Totoco, deep in the Volcano Island Biosphere

Totoco Ecolodge Ometepe Nicaragua

The largest lake in Central America is in Nicaragua. And exactly in the center of this lake you will find a lovely treasure: the quiet island of Ometepe and its two daunting volcanoes. The first is still active, rises 1,600 meters high (almost one mile), and threatens to explode from one day to the next. Therefore, it is on the slopes of the second volcano (very soundly asleep) that Martijn and his fellow investors chose to develop their responsible tourism project, “Totoco“, where I am staying this week. Totoco is an eco-lodge comprised of 8 bungalows, but not only that: it is an organic farm, and a foundation for multiple local development projects … let me explain!

First, let’s go back to the “Nicaragua” case study

Révolution Sandiniste NicaraguaNicaragua is a country which has known a long—and still rather recent—period of civil war and internal strife. However, we can say that since 1990, the country is presently relatively stable. Incidentally, it is considered one of the safest countries in Central America.

Costa Rica, its little neighbor, has become a favorite and fashionable “eco-tourist” destination. Just think: Nicaragua is somewhat “all of Costa Rica’s natural treasure for half the price,” and with much less tourist traffic, with certain areas that have hardly been explored (apart from the golden triangle of Granada/San Juan del Sur/Ometepe, and a few all-inclusive resorts on the Atlantic Coast). In fact it is said to be one of the five “new destinations” throughout the world.

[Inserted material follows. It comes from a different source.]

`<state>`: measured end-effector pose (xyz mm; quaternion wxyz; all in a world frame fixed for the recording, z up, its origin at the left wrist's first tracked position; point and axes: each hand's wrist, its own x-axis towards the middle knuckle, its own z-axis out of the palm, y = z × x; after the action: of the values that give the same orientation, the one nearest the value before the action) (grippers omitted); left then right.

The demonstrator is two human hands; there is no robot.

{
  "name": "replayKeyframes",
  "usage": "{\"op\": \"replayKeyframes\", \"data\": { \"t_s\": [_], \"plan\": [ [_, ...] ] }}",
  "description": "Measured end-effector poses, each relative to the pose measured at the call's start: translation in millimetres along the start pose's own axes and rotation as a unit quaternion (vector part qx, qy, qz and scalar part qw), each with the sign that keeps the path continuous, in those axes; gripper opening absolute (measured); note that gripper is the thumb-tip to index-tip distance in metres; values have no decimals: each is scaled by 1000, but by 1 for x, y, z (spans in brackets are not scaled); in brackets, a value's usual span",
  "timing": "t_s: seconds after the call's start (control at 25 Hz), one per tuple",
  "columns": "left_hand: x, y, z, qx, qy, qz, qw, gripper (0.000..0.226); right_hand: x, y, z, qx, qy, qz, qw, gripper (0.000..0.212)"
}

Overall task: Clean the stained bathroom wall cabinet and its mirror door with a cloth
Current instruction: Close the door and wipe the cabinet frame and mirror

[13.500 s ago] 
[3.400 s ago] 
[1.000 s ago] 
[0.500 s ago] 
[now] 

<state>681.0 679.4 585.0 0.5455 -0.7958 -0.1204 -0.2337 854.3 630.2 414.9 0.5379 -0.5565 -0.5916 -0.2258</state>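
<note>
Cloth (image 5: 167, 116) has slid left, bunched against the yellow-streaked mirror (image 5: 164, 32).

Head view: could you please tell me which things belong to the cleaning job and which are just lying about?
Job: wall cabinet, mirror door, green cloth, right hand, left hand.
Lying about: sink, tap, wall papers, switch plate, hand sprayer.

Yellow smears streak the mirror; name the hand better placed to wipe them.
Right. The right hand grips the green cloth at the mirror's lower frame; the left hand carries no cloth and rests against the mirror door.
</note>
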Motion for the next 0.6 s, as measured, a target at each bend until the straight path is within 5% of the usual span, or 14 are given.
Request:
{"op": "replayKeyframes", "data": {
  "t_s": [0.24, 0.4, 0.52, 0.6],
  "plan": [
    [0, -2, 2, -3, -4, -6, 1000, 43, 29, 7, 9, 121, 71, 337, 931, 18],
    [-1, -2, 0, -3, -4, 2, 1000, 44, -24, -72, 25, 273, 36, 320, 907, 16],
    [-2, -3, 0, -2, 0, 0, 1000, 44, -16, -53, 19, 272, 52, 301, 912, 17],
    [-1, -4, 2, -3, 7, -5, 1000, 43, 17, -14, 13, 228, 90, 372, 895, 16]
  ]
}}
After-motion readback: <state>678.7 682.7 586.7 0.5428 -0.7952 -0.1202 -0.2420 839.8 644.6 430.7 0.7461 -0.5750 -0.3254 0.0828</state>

I had the opportunity of attending a very interesting presentation in Managua on a CBI project (Netherlands Ministry of Foreign Affairs) (cf the PowerPoint presentation in spanish following this link) for the benefit of INTUR, the national tourism institution in charge of promoting Nicaragua internationally. It was on a comparative study of tourism strategies in Costa Rica, Peru, Ecuador and Guatemala. The goal is to help inspire Nicaragua through best practices applied in these four countries that share, more or less, the same attractions: volcanoes, nature, adventure activities, colonial towns, and surf. I have absolutely no doubts as to the great success that is in store for this destination … and I am not the only one!

NB: CBI has also published a great number of studies (in English and Spanish) expanding on advice and detailed marketing action plans to better target and work in different “niche” tourist markets (i.e. bird-watching, eco-tourism, volunteering, etc…). Good news: this gold mine is free through their website! And since I am a really nice person 😉 , here is their link:  Abra-ca-dabra, and here you are:

Totoco, the virtuous triangle

Florie et Martjin Totoco Ecolodge NicraguaMartijn is Dutch. He studied international business, travelled a lot, and even lived in Madrid a few years. Ever since his student years, Martijn had been mulling over an idea for a project: to develop a tourism project that would be truly responsible. So he investigated what opportunities (and dangers) existed in various destinations throughout the world, and his attention was quickly drawn to Nicaragua. (Well, well—first we meet CBI in Managua, and now here we have a Dutch person again! Martijn explained that The Netherlands was one of the few countries that did not follow the United States in declaring a full business embargo against Nicaragua in 1985, and so it maintained international relations with the country, and even closer ones under the circumstances.)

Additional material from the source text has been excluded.